Remarks given at the 40th Programme Coordinating Board meeting of UNAIDS in Geneva, June 27, 2017
Thank you Mr Chair.
Thank you Michel for your report and contextual analysis. Your words and those of the First Lady of Panama, strongly resonate for countries in Eastern Europe and central Asia.
Eight out of 12 countries in Eastern Europe and Central Asia, including the largest one, have been reporting a continuous increase in the number of new HIV infections and on an epidemic that continues to grow by about 10% per year.

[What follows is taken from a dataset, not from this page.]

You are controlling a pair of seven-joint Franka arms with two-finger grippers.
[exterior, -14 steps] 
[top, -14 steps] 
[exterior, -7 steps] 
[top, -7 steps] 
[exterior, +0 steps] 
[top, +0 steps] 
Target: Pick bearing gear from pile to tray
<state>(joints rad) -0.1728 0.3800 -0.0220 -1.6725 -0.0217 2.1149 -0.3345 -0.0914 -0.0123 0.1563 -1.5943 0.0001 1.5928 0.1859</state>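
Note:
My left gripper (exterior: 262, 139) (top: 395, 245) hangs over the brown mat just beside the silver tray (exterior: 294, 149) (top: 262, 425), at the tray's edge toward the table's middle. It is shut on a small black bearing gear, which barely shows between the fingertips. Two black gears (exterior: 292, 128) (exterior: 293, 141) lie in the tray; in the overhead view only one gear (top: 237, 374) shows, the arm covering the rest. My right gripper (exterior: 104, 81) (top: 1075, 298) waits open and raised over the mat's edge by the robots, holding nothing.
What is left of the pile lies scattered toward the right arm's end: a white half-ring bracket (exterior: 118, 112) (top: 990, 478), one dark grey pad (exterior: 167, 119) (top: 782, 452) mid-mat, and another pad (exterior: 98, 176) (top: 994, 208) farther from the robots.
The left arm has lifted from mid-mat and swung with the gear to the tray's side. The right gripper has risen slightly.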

Also of significant concern is the steady increase in the number of HIV-TB co-infections. The number of people living with HIV among newly diagnosed TB cases has doubled in the last five years; HIV-TB co-infection in the region, often means co-infection with resistant forms of TB.
Despite the acknowledged concentrated character of the epidemic, testing and access to prevention programs remains low among vulnerable groups of the population. Harm reduction programs for example, reach less than 10% of PWID in the region. Opioid maintenance therapy is now part of the national strategy in nine of the twelve countries of EECA but remains illegal in three.
Access to antiretroviral treatment also remains low, of less than 25% of those estimated to be in need, although these figures have been significantly increasing in several countries in the region in the last three years. The region has conducted strong and effective programs to prevent vertical transmission of HIV.
Stigma is high and many obstacles of societal, cultural, legislative and political nature remain. We still have much to do to ensure that the tremendous programmatic knowledge we have about how to respond to concentrated epidemics is more effectively translated into national strategies.
As a Special Envoy, I have conducted high level advocacy and dialogue to promote country-specific strategic priorities to fast-track the AIDS response. I focused on addressing the needs of key populations and on the issue of sustainable financing for the fight AIDS, TB, DR-TB and hepatitis in a region where funding from international sources has been diminishing or discontinued. More specifically, I also worked with local and international partners to ensure uninterrupted access to HIV and DR-TB treatment for people living in the conflict areas of Eastern Ukraine and for labor migrants in Central Asia.
It has been an honor to serve under Secretary General Ban Ki Moon whose commitment to the fight against HIV/AIDS and to the health of the most vulnerable I had learned and respected also throughout my years at the Global Fund. I welcome SG Guterres’s commitment to human rights and development.
I would like to particularly thank Michel for his support; thank the regional and country teams of UNAIDS, WHO, UNDP, UNODC, UNFPA and UNICEF for a truly excellent cooperation; thank the governments, civil society and community organizations in the region for a trustful relationship throughout these few years.
We need to maintain the international leverage and dialogue in the region.
I remain strongly positive, recognizing the progress that is being made, having faith in the wonderful people of the region and remaining confident that if we do what needs to be done, the fight against AIDS in the region will ultimately be won.